Developed by John Kay, the Distinctive Capabilities Framework captures those capabilities our organization has, which cannot be replicated by competition. Through his research, he identified 3 such “Distinctive Capabilities:”
These 3 capabilities are the source of superior performance and sustainable competitive advantage for successful firms.
This framework developed created after extensive research by Kay into the origin of corporate and industrial success. He interviewed many successful business owners and analyzed corporate earnings, annual reports and case studies. Through his research, he determined success is dependent on the relationship a business maintains with its suppliers, customers, shareholders, and employees. Continuity and stability in these relationships is essential for a flexible and collaborative response to change.
Note that Key’s strategy framework differs from traditional Resource-based Strategy theory, which focus on establishing competitive advantage by commanding strategic assets. The Distinctive Capabilities Framework, rather, takes a Relationship-based Strategy view.
This framework can be used in the process of defining a company’s strategy, to broaden awareness of the sources of competitive advantage, and to find ways to sustain them.
Let’ts take a deeper look at each of the 3 distinctive capabilities.
Architecture refers to the structure of relational contacts within or around the organization with customers, suppliers, and employees. Architecture can add value with organizational knowledge and routines, flexible response to change, and an easy and open exchange of information.
Distinctive Capabilities related to Architecture depend on relational contracting. There is a collective interest in coordinating efforts for the benefit of the organization. The structure relies on continued mutual commitment to monitor and enforce its terms
An organization with distinctive architecture gains strength from the ability to transfer firm product and market specific information within the organization and to its customers and suppliers.
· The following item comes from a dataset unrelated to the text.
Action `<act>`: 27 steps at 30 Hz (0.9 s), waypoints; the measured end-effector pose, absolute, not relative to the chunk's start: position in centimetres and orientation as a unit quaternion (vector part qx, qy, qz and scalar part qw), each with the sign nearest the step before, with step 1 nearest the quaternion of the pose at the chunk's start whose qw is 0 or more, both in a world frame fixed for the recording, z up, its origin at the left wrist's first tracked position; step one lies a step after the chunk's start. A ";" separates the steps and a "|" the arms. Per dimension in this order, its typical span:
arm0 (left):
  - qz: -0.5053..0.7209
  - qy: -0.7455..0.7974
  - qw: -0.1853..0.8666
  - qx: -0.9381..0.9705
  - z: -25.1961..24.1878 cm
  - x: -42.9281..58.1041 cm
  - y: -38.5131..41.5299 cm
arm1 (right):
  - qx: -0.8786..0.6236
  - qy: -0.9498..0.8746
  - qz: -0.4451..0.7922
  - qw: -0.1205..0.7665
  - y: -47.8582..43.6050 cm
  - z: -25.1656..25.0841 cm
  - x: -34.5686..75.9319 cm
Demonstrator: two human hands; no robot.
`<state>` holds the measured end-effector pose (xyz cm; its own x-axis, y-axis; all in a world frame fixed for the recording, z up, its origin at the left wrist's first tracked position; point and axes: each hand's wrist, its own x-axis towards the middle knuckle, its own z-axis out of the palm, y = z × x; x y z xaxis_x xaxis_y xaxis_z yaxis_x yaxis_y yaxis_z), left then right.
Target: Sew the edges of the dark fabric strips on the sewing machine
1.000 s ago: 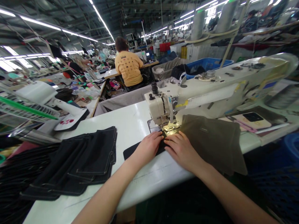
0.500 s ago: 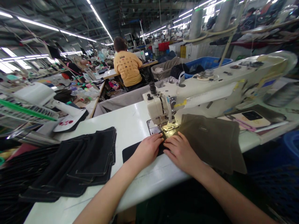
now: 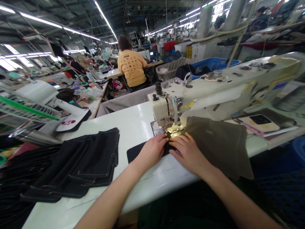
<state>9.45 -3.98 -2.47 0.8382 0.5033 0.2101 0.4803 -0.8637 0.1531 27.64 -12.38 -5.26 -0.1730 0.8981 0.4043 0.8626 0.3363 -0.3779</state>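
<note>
- the left hand (image 3: pixel 152 151) is laid flat on a black cloth strip (image 3: pixel 137 152), with the fingers reaching toward the presser foot (image 3: pixel 175 128); the hand is not clenched, and the cloth is pressed down rather than pinched.
- the right hand (image 3: pixel 188 156) is spread open over the near edge of an olive cloth panel (image 3: pixel 216 143); nothing is grasped by it either.
- both pieces are placed on the white sewing table (image 3: pixel 133 119), with their meeting edges led up to the foot of the sewing machine (image 3: pixel 162 108); whether they are already joined cannot be told.
- the cloth is judged to be light, soft and limp, and likely to slide on the smooth tabletop, so it is best held by flat pressure close to the foot, not by the loose corners.
- a stack of dark denim panels (image 3: pixel 81 165) with pale stitching is laid out to the left.
- a co-worker in a yellow shirt (image 3: pixel 132 68) is seated beyond the table, and a blue bin (image 3: pixel 214 63) is seen further back on the right.
</note>
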 end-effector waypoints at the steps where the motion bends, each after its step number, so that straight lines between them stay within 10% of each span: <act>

If we have possess the Architecture Distinctive Capability, we can respond quickly and flexibly to changing circumstances.
Reputation is the most powerful method of conveying information to consumers in a business relationship and includes customers’ own experience, quality signals (e.g. price, promotion), guarantees, warranties, word of mouth, association with partner brands, etc. When customers search for and experience goods and services, the seller wants to signal quality and to start a sequence of transactions on which to build a relationship.
If a seller has an established reputation, it will help assure the buyer of high quality when unfamiliarity with the product or service means that an informed decision cannot be made.
Reputation is built over time. It is much easier to maintain, than to create.
Innovation is an obvious source of Distinctive Capability. In fact, it is often the most innovative companies who are proven to be the most successful in the long run. However, innovation is less often a sustainable or appropriable source, because successful innovation quickly attracts imitation.
Typically, transforming an innovation into a competitive advantage requires the development of a powerful range of supporting strategies. This is especially true due to the uncertainty of whether demand for a product will remain and whether there will be an increase in competition within the marketplace as a result of the original innovation.
Many successful companies have transformed of an initial Distinctive Capability based on Innovation or Architecture to a more enduring one derived from Reputation.